## What is needed
Line by line, count where the string "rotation" appears in the listing, then give the number of such lines alone.

━━━━━━━━━━━━━━━━━━━━━━━━━━━━━━

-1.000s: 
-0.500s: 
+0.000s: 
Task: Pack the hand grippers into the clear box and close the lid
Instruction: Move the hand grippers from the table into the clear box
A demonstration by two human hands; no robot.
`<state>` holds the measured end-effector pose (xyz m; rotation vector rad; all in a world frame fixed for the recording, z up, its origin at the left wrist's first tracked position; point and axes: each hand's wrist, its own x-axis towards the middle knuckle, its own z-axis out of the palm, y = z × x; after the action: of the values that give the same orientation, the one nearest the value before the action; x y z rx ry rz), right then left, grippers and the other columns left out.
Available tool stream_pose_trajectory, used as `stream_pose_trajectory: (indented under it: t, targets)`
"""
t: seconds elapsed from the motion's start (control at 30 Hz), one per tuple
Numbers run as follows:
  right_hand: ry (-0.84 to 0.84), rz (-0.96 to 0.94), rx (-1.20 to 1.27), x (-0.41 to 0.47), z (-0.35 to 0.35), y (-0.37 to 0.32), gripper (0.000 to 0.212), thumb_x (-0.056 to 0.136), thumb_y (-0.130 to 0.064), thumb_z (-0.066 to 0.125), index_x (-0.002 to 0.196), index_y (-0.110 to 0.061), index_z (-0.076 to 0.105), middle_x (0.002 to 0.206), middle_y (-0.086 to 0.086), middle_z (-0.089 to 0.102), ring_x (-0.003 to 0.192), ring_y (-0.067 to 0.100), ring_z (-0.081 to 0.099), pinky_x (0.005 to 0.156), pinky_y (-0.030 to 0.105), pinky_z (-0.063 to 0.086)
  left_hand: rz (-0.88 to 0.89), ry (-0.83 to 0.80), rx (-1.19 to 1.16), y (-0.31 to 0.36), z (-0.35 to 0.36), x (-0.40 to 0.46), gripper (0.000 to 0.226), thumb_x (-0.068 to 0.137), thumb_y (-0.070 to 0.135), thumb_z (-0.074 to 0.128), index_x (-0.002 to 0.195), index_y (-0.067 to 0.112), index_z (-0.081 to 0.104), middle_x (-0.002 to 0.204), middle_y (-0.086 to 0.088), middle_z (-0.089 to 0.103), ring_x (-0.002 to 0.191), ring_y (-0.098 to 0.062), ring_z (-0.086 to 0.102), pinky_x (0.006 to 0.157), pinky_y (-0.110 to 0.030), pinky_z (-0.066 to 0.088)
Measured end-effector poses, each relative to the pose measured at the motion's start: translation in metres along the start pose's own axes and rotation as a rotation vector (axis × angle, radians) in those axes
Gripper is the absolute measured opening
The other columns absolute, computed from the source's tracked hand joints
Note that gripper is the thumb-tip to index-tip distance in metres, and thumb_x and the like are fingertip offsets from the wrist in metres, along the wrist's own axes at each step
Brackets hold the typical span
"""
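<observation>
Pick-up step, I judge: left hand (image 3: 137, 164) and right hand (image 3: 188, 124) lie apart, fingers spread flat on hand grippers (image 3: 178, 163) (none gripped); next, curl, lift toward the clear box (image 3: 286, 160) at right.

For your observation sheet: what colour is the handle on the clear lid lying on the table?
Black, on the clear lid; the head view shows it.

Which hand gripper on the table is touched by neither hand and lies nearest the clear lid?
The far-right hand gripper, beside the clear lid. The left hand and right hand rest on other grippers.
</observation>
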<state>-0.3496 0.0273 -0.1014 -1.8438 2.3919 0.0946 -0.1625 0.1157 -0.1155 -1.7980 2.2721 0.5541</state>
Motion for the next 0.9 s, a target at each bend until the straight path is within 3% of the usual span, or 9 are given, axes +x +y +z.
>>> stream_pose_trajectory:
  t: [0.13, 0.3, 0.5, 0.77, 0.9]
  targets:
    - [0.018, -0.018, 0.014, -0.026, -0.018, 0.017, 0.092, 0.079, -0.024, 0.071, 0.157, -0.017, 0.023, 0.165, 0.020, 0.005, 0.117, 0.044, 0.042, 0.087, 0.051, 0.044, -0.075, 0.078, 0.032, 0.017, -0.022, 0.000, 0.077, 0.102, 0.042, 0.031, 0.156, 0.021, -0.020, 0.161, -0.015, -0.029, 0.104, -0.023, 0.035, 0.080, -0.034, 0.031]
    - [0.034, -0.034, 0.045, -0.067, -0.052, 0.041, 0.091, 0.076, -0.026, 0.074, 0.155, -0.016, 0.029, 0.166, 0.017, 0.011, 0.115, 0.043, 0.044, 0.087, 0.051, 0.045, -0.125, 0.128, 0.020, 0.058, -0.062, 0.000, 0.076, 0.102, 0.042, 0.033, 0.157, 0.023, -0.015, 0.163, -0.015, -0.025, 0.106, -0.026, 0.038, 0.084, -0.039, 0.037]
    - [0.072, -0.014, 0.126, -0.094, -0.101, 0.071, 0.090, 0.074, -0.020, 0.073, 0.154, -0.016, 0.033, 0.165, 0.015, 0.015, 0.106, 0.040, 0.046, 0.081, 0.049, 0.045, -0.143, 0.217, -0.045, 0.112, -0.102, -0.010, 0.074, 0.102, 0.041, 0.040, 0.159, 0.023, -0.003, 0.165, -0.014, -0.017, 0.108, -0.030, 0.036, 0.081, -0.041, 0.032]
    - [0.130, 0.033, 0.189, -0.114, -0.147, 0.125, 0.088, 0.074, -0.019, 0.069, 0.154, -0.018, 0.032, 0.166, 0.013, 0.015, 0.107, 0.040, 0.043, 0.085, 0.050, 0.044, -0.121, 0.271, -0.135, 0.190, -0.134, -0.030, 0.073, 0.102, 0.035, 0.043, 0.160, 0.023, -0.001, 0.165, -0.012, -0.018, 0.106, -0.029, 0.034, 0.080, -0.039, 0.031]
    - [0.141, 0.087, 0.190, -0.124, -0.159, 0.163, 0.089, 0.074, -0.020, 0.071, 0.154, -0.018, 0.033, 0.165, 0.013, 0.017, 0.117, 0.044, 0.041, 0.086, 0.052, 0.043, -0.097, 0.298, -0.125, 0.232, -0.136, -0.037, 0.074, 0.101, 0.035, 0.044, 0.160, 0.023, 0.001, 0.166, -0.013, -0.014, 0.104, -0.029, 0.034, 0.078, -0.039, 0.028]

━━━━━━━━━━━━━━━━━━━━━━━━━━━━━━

## Response to this task
2